* Dataset:
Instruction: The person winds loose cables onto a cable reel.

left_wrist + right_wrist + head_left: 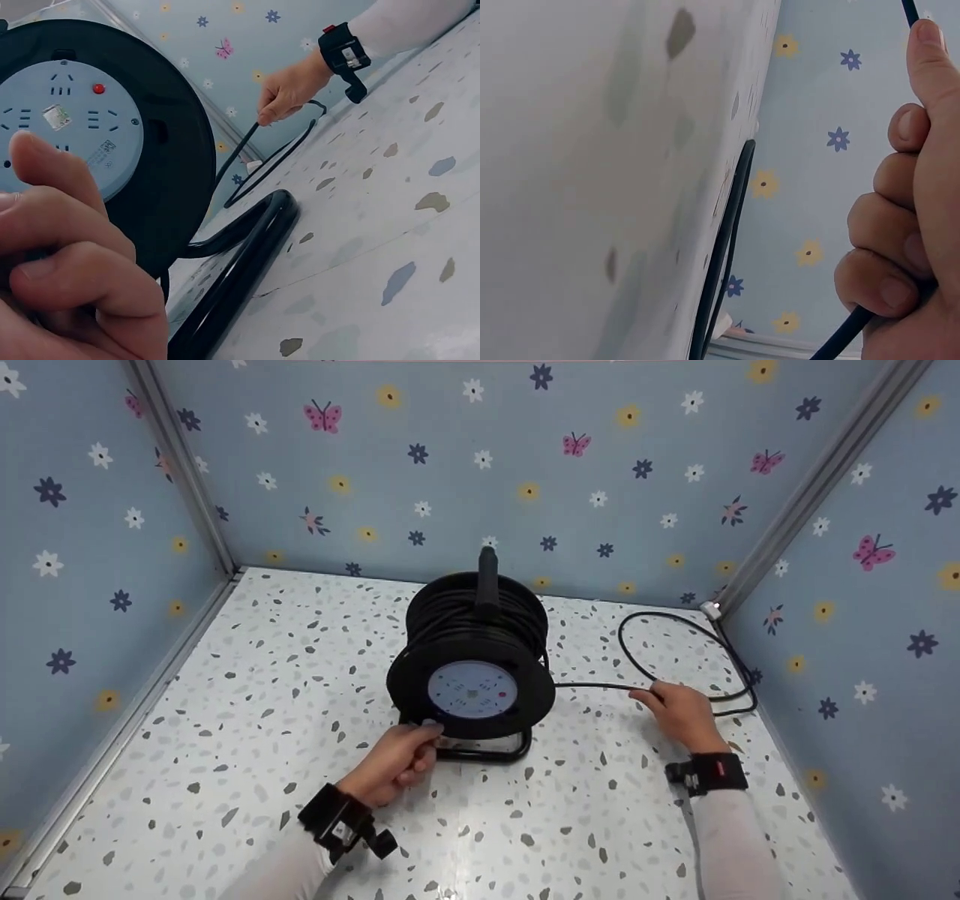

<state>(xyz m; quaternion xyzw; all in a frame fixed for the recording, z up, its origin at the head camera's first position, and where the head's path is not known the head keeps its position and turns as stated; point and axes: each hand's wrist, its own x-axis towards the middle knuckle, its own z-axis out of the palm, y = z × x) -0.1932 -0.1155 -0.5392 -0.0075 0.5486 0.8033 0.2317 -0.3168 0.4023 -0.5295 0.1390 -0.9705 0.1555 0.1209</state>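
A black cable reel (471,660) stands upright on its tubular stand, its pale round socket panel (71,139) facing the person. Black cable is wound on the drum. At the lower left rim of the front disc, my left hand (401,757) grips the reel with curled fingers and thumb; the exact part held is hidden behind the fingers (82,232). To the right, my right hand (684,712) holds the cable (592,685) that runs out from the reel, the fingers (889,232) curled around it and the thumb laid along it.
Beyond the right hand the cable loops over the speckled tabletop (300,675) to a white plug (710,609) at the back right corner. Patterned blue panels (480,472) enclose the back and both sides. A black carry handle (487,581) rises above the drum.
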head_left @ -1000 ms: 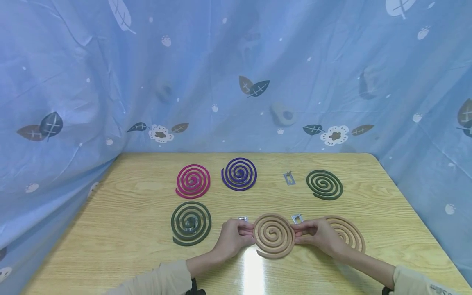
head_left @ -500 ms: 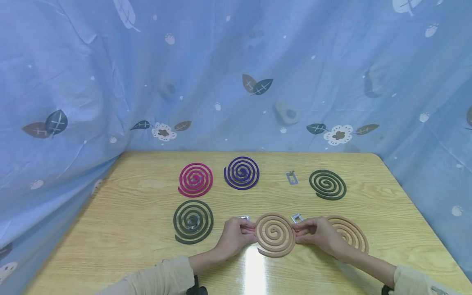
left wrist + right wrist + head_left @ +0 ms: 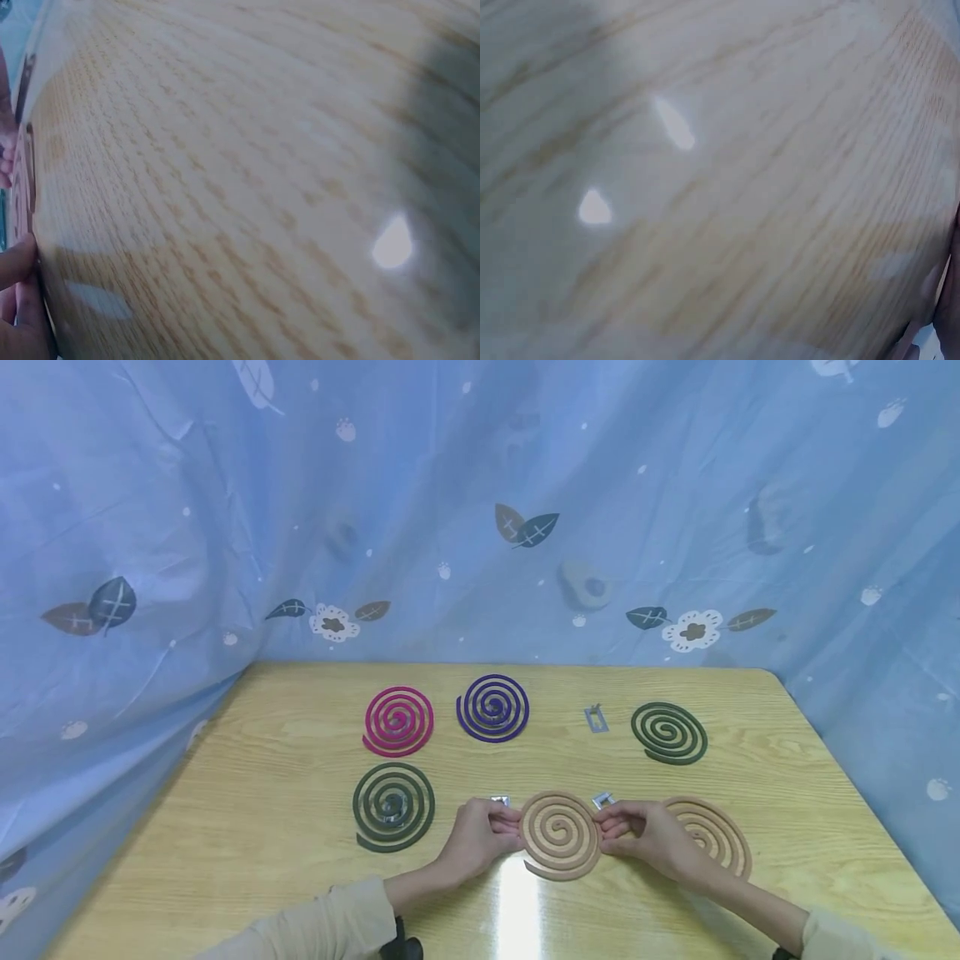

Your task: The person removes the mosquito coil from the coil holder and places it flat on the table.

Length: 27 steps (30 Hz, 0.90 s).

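- Head view: the left hand (image 3: 471,839) and the right hand (image 3: 651,837) pinch opposite edges of a tan spiral coil (image 3: 559,835) near the front of the wooden table (image 3: 262,827). A second tan coil (image 3: 712,833) lies just beside the right hand; a small metal stand (image 3: 603,799) sits behind.
- Left wrist view: fingertips (image 3: 19,262) at the frame's edge, blurred wood grain.
- Right wrist view: only blurred tabletop; the grip cannot be told here.

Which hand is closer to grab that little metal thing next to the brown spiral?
Probably the right hand. It pinches the tan coil at its right edge, and the metal stand lies just above its fingers. The left hand grips the coil's far edge.
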Motion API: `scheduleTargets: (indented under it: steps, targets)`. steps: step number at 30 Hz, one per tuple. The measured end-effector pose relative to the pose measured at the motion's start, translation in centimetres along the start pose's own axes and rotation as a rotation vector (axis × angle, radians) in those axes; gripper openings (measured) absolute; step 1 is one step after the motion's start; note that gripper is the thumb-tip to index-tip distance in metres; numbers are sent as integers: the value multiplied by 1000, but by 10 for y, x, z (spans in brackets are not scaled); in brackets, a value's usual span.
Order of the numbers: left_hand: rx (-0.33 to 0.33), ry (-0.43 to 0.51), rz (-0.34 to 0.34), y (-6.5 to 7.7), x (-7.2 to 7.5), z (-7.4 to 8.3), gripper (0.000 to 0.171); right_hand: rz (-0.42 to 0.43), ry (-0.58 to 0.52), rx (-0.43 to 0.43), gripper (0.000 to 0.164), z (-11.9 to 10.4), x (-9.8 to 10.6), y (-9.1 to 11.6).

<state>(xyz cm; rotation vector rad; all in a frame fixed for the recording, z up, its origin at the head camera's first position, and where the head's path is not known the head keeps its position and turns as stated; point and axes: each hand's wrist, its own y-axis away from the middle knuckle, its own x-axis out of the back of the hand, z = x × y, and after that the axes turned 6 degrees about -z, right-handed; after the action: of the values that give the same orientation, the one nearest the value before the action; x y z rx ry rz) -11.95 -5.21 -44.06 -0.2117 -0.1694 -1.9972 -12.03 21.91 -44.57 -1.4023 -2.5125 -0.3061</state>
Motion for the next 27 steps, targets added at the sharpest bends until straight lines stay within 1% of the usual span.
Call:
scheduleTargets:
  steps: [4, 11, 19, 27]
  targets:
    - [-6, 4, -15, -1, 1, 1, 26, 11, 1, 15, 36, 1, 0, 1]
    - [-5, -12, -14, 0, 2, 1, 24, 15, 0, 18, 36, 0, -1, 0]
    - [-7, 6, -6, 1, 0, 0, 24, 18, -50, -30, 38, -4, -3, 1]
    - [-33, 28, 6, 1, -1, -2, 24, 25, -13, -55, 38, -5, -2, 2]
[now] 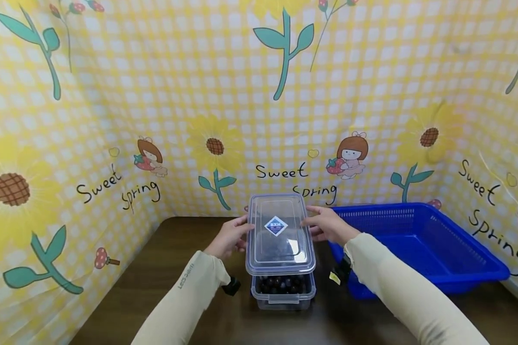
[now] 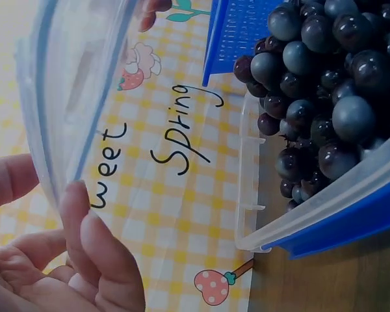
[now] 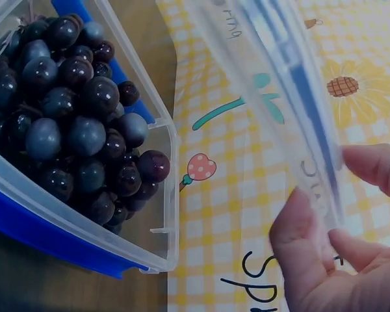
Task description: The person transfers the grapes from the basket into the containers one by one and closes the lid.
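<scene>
Between my two hands is a clear plastic lid (image 1: 280,249) with a blue seal and a diamond label, tilted above a container. My left hand (image 1: 229,235) pinches its left edge between thumb and fingers. On the opposite edge my right hand (image 1: 328,225) pinches the lid likewise. Below the lid's front edge stands the clear container (image 1: 283,302) on the table, its top uncovered at the front. Dark grapes (image 3: 84,123) are heaped inside it, showing up close in both wrist views. In the left wrist view the lid (image 2: 71,97) stands apart from the container's rim.
A blue plastic basket (image 1: 418,268) with slotted walls sits on the right side of the brown table (image 1: 155,287), close to my right forearm. Yellow checked cloth (image 1: 241,110) with printed flowers hangs behind and at both sides.
</scene>
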Available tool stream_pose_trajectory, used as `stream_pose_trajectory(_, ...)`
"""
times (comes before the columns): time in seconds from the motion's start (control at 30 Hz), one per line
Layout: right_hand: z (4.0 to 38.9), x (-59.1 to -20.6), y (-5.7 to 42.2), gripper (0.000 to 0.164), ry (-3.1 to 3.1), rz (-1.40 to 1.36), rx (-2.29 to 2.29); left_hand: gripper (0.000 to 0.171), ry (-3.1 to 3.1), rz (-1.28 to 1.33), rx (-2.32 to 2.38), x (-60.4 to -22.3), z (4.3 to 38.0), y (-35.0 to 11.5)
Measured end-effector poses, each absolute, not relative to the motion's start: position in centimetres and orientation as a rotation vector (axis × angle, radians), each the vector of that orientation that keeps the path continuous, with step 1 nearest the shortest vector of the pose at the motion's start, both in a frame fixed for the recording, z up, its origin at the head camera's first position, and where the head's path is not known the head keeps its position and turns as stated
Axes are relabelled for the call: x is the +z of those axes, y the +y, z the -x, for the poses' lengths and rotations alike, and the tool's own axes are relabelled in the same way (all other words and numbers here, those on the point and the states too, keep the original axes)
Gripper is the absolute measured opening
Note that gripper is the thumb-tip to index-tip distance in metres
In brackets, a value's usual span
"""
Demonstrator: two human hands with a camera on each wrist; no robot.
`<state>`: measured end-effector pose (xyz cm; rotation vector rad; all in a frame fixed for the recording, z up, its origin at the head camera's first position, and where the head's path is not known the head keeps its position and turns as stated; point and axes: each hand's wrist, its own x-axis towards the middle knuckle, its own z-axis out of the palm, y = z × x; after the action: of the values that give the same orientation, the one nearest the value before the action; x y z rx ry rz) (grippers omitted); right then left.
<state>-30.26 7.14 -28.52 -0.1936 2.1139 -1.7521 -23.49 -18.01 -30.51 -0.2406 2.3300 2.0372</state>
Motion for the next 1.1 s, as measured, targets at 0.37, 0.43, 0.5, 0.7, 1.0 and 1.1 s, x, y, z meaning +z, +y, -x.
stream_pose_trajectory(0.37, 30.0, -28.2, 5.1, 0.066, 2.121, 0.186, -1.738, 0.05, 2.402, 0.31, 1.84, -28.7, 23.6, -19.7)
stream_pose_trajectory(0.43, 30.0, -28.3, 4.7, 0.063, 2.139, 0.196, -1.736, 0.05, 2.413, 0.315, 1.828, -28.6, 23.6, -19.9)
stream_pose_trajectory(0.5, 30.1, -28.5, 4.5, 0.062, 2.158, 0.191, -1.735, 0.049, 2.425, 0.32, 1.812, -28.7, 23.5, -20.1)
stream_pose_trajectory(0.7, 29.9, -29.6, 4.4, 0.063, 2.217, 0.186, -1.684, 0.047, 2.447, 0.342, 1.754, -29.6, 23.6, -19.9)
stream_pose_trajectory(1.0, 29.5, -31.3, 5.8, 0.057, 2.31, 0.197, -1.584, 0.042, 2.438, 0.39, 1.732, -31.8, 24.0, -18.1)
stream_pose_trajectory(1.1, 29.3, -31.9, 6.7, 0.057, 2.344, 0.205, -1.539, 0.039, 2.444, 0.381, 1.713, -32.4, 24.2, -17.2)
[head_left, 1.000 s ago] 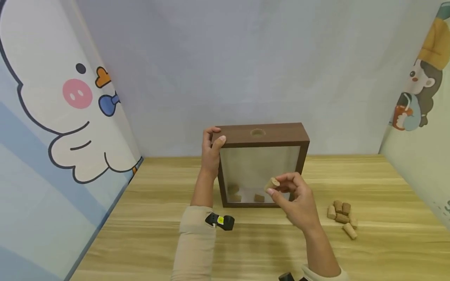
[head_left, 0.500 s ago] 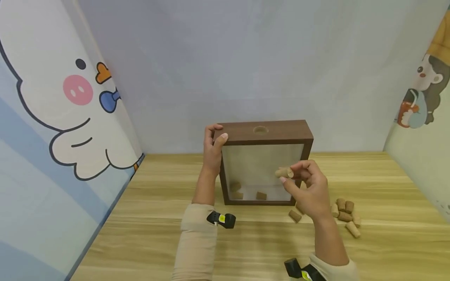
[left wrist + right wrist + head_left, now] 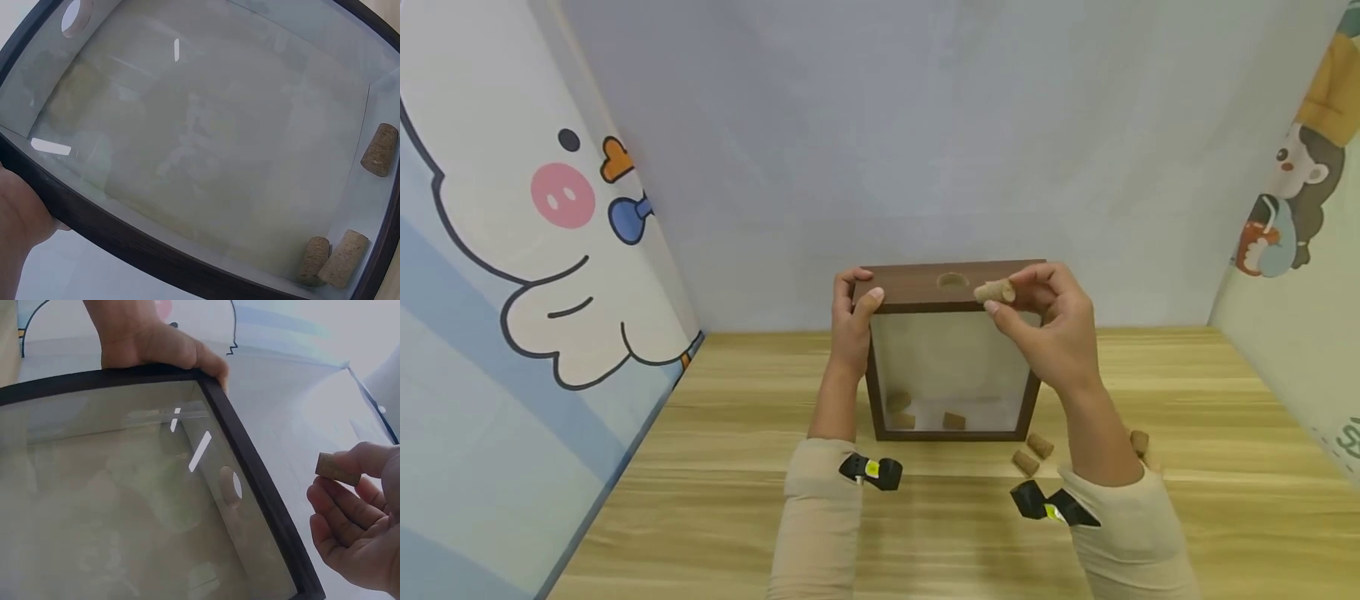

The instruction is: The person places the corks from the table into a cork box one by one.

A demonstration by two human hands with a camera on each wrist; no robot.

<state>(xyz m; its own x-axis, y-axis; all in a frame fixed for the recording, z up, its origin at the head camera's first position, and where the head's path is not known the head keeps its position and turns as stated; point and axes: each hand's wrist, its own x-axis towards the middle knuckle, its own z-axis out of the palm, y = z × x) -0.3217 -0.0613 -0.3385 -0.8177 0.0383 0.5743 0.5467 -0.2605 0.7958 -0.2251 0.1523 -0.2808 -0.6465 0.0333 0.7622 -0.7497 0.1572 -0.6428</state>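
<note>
A dark brown wooden box frame (image 3: 910, 287) with a clear front stands upright on the table, a round hole (image 3: 953, 281) in its top. My left hand (image 3: 852, 325) grips its upper left corner, thumb on the top face and fingers behind. Between thumb and fingertips my right hand (image 3: 1060, 325) pinches a cork stopper (image 3: 996, 291), held nearly level just right of the hole. In the right wrist view this cork (image 3: 337, 469) is apart from the frame's top edge. Inside, at the bottom, lie corks (image 3: 379, 150), two of them together in a corner (image 3: 344, 258).
Two loose corks (image 3: 1026, 462) lie on the wooden table (image 3: 730, 500) by the box's lower right corner. Farther right, more corks (image 3: 1139, 442) are partly hidden behind the right forearm. A pale curtain (image 3: 775, 167) hangs behind; printed panels flank the table.
My right hand has lifted the cork from in front of the clear panel up to the level of the box's top. The left hand keeps its grip on the corner.
</note>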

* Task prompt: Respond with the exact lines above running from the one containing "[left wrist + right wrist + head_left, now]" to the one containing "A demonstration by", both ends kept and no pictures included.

* Exercise response:
[left wrist + right wrist + head_left, now] 

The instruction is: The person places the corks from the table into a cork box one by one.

A demonstration by two human hands with a camera on each wrist; no robot.

Nothing further is required of the output.